I am trying to compare the lodging resistance scores of different wheat cultivars in an agronomic trial. Lodging is the phenomenon in which wheat plant can bend and lean closer to the ground as a result of strong wind and rains, for example. My score goes from 1 (wheat plants are lying flat on the ground) to 9 (wheat plants proudly standing upright). My goal is to compare the means of different varieties for this score (4 reps per variety), for which I aim to run post-hoc tests on the fitted model. I do not wish to make predictions with this model.
My data is thus bound from 1 to 9 and is continuous (but quasi integer: I can get .5 or .25 but no more decimals). Another property of my data is that the variance is quite heterogeneous, with a tendency to increase when mean scores get closer to 1. As 1 is the lower bound, variance rapidly decreases when it gets there, but this is rare in my data set.
For now, I have tried fitting a generalized linear model with a Poisson distribution. Indeed, Poisson is bounded on one side (0) and variance=mean, which fits pretty well with my data after the following transformation:
mydata$TransfVar = abs(mydata$lodging_score-9)*100
(The idea here is to convert the 9 into a zero by subtracting the whole data by 9, then "flip" my data with abs(), and multiply it by 100 to get integer values only)
I then fit the model as follows:
model_lodging = glmer(data=my_data,formula = TransfVar ~ Variety + (1|Block), family = poisson())
This seems to work pretty well, as I get the following the following Fitted~Residuals plot, which is much better than when I first tried fitting a linear model.
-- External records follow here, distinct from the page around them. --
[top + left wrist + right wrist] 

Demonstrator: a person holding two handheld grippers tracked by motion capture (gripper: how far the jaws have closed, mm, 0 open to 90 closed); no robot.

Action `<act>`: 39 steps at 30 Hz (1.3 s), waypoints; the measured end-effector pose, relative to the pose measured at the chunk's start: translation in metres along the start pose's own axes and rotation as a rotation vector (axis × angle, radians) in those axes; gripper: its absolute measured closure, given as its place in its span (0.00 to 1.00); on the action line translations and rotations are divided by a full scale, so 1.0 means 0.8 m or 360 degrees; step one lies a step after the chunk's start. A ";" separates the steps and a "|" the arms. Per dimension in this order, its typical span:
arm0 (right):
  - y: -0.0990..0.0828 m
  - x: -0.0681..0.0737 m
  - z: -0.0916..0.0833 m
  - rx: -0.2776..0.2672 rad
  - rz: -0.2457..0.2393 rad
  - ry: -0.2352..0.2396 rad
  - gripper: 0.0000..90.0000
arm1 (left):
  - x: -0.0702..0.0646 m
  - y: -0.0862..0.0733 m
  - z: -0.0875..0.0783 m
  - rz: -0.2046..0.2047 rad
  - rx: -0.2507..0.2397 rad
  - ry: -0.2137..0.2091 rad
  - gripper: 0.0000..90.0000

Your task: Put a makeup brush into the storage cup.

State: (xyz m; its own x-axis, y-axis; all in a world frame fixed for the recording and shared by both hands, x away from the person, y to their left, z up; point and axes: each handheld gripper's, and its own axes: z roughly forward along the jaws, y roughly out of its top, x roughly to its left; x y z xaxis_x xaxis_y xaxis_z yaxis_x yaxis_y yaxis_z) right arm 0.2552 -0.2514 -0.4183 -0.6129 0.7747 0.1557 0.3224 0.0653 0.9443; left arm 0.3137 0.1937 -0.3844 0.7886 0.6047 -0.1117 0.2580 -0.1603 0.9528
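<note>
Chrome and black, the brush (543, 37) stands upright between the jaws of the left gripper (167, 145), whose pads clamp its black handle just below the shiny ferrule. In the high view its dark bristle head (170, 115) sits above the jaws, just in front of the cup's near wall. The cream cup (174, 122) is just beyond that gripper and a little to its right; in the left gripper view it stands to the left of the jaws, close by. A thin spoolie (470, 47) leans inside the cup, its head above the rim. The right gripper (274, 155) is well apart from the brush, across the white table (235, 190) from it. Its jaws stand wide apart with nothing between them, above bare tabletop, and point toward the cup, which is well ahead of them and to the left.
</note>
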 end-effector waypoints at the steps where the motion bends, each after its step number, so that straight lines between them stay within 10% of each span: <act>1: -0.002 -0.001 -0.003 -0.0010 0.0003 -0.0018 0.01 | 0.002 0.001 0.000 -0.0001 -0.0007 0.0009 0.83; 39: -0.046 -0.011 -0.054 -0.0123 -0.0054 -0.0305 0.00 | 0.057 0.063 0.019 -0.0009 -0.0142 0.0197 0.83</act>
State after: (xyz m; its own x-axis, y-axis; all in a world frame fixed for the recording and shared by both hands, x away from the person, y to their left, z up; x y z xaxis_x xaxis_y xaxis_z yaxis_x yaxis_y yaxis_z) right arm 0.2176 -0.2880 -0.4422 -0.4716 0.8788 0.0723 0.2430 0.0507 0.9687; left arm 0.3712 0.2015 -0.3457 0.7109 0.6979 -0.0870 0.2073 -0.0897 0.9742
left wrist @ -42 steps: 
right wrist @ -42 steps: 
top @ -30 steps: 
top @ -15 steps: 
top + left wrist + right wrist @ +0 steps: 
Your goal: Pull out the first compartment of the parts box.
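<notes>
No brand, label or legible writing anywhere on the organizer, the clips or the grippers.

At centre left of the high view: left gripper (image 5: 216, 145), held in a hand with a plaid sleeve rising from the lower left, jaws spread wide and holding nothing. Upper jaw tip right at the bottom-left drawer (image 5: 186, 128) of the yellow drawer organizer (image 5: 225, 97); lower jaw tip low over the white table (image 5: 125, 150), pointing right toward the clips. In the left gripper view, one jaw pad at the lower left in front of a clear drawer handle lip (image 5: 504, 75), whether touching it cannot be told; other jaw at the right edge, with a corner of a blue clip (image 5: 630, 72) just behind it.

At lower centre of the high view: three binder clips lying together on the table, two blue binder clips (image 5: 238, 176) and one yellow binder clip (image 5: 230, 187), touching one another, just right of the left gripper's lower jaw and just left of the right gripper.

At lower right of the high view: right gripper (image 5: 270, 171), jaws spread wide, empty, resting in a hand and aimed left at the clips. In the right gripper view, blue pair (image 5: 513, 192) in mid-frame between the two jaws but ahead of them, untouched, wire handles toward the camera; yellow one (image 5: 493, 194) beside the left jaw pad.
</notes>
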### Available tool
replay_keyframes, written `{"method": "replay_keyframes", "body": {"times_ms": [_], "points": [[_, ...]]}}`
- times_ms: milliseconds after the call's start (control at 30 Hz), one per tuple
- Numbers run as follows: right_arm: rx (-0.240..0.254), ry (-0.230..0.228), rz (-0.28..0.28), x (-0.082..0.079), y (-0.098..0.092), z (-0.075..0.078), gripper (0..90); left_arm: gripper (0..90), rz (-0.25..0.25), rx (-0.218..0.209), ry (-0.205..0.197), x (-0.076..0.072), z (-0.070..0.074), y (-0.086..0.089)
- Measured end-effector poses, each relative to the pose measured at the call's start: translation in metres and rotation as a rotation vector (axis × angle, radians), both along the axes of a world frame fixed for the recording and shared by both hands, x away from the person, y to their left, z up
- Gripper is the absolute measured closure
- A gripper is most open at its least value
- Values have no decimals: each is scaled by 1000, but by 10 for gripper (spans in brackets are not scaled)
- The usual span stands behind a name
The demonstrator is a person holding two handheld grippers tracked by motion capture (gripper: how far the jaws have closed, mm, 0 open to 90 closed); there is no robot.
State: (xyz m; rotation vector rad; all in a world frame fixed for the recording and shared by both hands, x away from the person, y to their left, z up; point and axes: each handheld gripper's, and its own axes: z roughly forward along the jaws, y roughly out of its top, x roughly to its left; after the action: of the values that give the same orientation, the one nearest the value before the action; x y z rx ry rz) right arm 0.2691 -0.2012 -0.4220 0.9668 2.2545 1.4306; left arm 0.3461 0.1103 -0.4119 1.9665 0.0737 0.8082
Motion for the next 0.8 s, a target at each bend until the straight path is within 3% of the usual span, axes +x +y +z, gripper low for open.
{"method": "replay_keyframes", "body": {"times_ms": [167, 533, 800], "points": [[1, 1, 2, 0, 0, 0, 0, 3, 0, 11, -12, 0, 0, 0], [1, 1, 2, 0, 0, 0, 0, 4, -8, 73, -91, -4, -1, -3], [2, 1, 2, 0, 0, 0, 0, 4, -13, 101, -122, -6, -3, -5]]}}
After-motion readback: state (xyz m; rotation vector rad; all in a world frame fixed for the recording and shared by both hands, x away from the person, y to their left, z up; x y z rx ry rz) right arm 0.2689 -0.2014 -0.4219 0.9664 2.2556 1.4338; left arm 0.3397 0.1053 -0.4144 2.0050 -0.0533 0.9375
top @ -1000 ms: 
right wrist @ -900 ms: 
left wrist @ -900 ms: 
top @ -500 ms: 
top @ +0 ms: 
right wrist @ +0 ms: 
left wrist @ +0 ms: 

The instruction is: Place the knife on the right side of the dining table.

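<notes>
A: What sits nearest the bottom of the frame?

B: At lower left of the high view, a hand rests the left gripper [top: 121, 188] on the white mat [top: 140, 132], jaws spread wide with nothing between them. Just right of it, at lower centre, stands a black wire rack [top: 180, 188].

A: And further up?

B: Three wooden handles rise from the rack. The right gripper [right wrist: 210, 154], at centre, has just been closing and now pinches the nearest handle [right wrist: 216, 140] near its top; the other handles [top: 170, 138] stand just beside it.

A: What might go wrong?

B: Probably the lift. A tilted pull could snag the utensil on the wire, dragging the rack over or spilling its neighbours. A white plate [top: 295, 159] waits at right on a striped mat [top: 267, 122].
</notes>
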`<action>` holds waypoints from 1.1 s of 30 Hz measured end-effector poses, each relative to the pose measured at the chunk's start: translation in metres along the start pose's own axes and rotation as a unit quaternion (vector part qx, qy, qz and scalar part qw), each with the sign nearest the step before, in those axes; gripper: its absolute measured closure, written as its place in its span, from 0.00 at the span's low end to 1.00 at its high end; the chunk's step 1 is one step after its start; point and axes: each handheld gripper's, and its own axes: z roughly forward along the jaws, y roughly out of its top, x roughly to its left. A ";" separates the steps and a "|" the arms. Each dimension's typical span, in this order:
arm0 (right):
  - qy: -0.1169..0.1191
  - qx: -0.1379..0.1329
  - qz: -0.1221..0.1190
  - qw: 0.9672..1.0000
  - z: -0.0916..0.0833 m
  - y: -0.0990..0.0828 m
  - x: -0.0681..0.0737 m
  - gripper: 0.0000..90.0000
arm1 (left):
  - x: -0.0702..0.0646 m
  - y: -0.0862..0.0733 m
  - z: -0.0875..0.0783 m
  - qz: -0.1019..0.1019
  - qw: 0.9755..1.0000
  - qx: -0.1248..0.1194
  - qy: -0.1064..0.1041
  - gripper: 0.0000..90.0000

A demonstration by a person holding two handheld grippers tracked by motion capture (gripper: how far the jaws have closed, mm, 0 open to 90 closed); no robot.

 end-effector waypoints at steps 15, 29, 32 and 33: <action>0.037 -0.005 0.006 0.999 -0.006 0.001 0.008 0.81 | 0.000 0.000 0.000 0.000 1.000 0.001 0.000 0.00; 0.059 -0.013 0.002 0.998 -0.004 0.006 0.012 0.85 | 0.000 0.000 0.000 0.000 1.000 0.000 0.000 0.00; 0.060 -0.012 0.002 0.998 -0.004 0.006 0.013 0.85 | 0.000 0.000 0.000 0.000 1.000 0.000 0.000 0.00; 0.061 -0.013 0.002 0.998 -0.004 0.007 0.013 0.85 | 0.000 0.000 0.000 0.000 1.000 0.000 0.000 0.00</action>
I also get the following summary:
Generalized linear mixed model fit by maximum likelihood (Laplace Approximation) ['glmerMod']
Family: poisson ( log )
Formula: TransfVar ~ Variety + (1 | Block)
Data: my_data
AIC BIC logLik deviance df.resid
2745.6 2774.3 -1357.8 2715.6 35
Scaled residuals:
Min 1Q Median 3Q Max
-17.0608 -5.0263 -0.9449 5.0668 14.3831
Random effects:
Groups Name Variance Std.Dev.
Block (Intercept) 0.01485 0.1219
Number of obs: 50, groups: Block, 4
Fixed effects:
Estimate Std. Error z value Pr(>|z|)
(Intercept) 3.74225 0.09796 38.203 < 2e-16 ***
VarietyCH - PA 2.65454 0.08036 33.034 < 2e-16 ***
VarietyChiddam d'automne a epi blanc 2.16400 0.08098 26.724 < 2e-16 ***
VarietyJ - C 1.57351 0.08427 18.673 < 2e-16 ***
VarietyJ - PA 2.39522 0.08011 29.899 < 2e-16 ***
VarietyJ - PA - RSL - C 1.23198 0.09045 13.620 < 2e-16 ***
VarietyJ - RSL 1.97698 0.08323 23.753 < 2e-16 ***
VarietyJaphet 2.55357 0.07962 32.073 < 2e-16 ***
VarietyPA - R -0.35157 0.12817 -2.743 0.00609 **
VarietyPA - RSL 1.76694 0.08298 21.293 < 2e-16 ***
VarietyPA - RSL - S - R 0.62584 0.10038 6.235 4.52e-10 ***
VarietyPrince Albert 2.56268 0.07959 32.198 < 2e-16 ***
VarietyRouge de St-Laud 0.25783 0.10211 2.525 0.01157 *
VarietyRSL - S -0.30029 0.12610 -2.381 0.01725 *
---
Signif. codes: 0 ‘***’ 0.001 ‘**’ 0.01 ‘*’ 0.05 ‘.’ 0.1 ‘ ’ 1
However, this feels quite unorthodox. My data is not count data, is not integer, and has an upper bound, unlike Poisson.
Another issue is that some of my varieties did not lodge at all and have all 9 as lodging scores (so no variance), which glmer does not like. From my understanding, a zero-inflated model would not apply in this case. For now my solution has been to remove these groups (hence the problem is not apparent in the above summary).
Are there other distribution families that could better match the type of data I have here, or is my approach valid for the intended use (mean comparisons between groups, not predictions)?